Anecdotal reports and systematic research highlight the prevalence of narrow-network plans on the Affordable Care Act’s health insurance Marketplaces. At the same time, Marketplace premiums in the period 2014–16 were much lower than projected by the Congressional Budget Office in 2009. Using detailed data on the breadth of both hospital and physician networks, we studied the prevalence of narrow networks and quantified the association between network breadth and premiums. Controlling for many potentially confounding factors, we found that a plan with narrow physician and hospital networks was 16 percent cheaper than a plan with broad networks for both, and that narrowing the breadth of just one type of network was associated with a 6–9 percent decrease in premiums. Narrow-network plans also have a sizable impact on federal outlays, as they depress the premium of the second-lowest-price silver plan, to which subsidy amounts are linked. Holding all else constant, we estimate that federal subsidies would have been 10.8 percent higher in 2014 had Marketplaces required all plans to offer broad provider networks. Narrow networks are a promising source of potential savings for other segments of the commercial insurance market.


PRACTITIONER ARTICLES


Oscar Health Insurance: What Lies Ahead for a Unicorn Insurance Entrant?

with Leemore Dafny

Harvard Business School Case 319-025, August 2018


WORK IN PROGRESS


All Medicaid Expansions Are Not Created Equal: The Geography and Targeting of the Affordable Care Act

with Craig Garthwaite, John Graves, Tal Gross, Zeynal Karaca, and Matthew Notowidigdo

Brookings Institute, September 2019; NBER Working Paper No. 26289

We use comprehensive patient-level discharge data to study the effect of Medicaid on the use of hospital services.
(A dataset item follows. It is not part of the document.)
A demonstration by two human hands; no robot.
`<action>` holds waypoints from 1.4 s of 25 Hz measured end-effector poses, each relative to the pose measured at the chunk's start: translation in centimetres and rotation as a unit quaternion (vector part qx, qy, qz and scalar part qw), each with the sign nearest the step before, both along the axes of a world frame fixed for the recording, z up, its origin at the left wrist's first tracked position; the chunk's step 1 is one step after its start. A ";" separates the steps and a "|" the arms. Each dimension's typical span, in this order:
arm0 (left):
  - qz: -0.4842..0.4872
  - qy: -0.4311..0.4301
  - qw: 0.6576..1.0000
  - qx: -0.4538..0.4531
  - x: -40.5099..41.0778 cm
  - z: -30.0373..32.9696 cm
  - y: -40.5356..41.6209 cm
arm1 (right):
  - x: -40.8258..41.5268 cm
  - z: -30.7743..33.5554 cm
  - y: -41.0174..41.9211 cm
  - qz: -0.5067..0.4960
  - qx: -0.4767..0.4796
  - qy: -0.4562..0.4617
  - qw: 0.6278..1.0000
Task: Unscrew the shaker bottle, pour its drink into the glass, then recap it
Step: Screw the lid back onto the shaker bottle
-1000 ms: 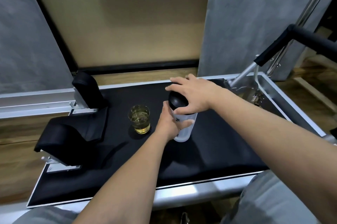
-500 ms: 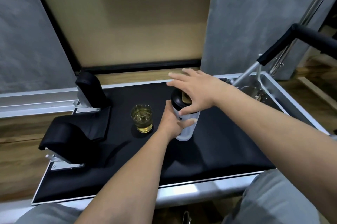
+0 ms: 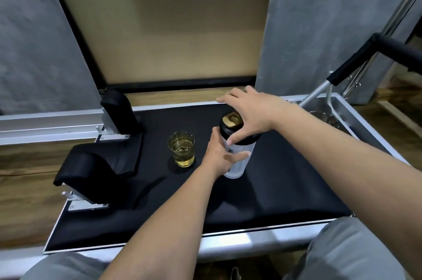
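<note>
The shaker bottle (image 3: 238, 161) stands upright on the black padded platform (image 3: 285, 177); its body is translucent white and looks empty. Its black lid (image 3: 230, 130) with a gold flip tab sits on top. My left hand (image 3: 219, 154) wraps around the bottle's body from the near left. My right hand (image 3: 249, 110) rests over the lid, thumb pressed on its near rim and fingers spread out past the far side. A short glass (image 3: 181, 149) holding yellow drink stands just left of the bottle, apart from it.
Two black padded shoulder blocks (image 3: 91, 174) on metal brackets stand at the platform's left end. A metal bar with a black foam grip (image 3: 356, 60) rises at the right. The aluminium frame edge (image 3: 228, 243) runs along the near side, above my grey-clad knees.
My right hand has slid back off the lid's top, so the gold tab now shows, and its fingers have spread. The left hand keeps its hold on the bottle.
</note>
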State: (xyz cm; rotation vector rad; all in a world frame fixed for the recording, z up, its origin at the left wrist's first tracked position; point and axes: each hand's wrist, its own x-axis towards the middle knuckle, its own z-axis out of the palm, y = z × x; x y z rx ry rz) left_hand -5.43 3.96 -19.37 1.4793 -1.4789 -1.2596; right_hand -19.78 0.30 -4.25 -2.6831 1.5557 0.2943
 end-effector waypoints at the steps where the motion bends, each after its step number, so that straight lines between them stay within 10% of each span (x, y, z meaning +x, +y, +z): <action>1: 0.001 -0.012 1.000 0.004 -0.2 0.1 0.0 | -0.3 -0.8 0.4 0.016 -0.006 -0.011 1.000; 8: 0.007 -0.033 0.999 0.024 -0.8 0.1 -0.5 | 2.2 -4.2 1.4 -0.228 -0.038 -0.067 0.971; 15: 0.008 -0.036 0.999 0.007 -0.7 0.2 -0.2 | -0.4 -2.3 0.9 0.001 -0.015 -0.049 0.999; 21: 0.020 0.006 1.000 -0.016 -0.5 -0.3 -0.2 | 2.5 -4.5 1.7 -0.143 -0.056 -0.046 0.987; 35: -0.054 -0.013 0.998 -0.033 0.4 0.9 -0.8 | -1.5 -3.5 1.5 0.005 -0.015 -0.088 0.996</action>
Our analysis relies on cross-state variation in the Affordable Care Act’s Medicaid expansion, along with within-state variation across ZIP Codes in exposure to the expansion. We find that the Medicaid expansion increased Medicaid visits and decreased uninsured visits. The net effect is positive for all visits, suggesting that Medicaid leads the uninsured to consume more hospital services overall. The increase in emergency department visits is largely accounted for by “deferrable” medical conditions. Lastly, we find significant heterogeneity across Medicaid-expansion states in the effects of the expansion, with some states experiencing a large increase in total utilization and other states experiencing little change. We investigate the sources of this heterogeneity with an eye towards predicting the effects of future expansions or disenrollments.


Winners and Losers Under Counterfactual Health Risk Pooling

with Benjamin Vatter

We study public policy proposals that would decouple health risk pools from employment pools in the US. These policies, such as ‘Medicare for All,’ would pool health risk at the state or national level, overturning the status quo of pooling risks at the firm level. Generally speaking, firms with on average healthy employees would be worse off, and firms with on average sick employees would be better off, but little is known about the extent of existing variation along this dimension. We analyze a large, national data set of individuals with employer-sponsored health insurance and present novel evidence on the variation in average health spending across firms. We find that {55} percent of firms (representing {38} percent of individuals) have average health spending that is below the national average. We also find that {9} ({2}) percent of firms have average health spending that is two times lower (higher) than the national average, suggesting that big winners and big losers would exist. We then construct the joint distribution of firms’ average health spending and average income and find that pooling health risk across firms would on net be regressive, distributing {4} percent of the national health spending bill from the lowest to the highest firm income quartile.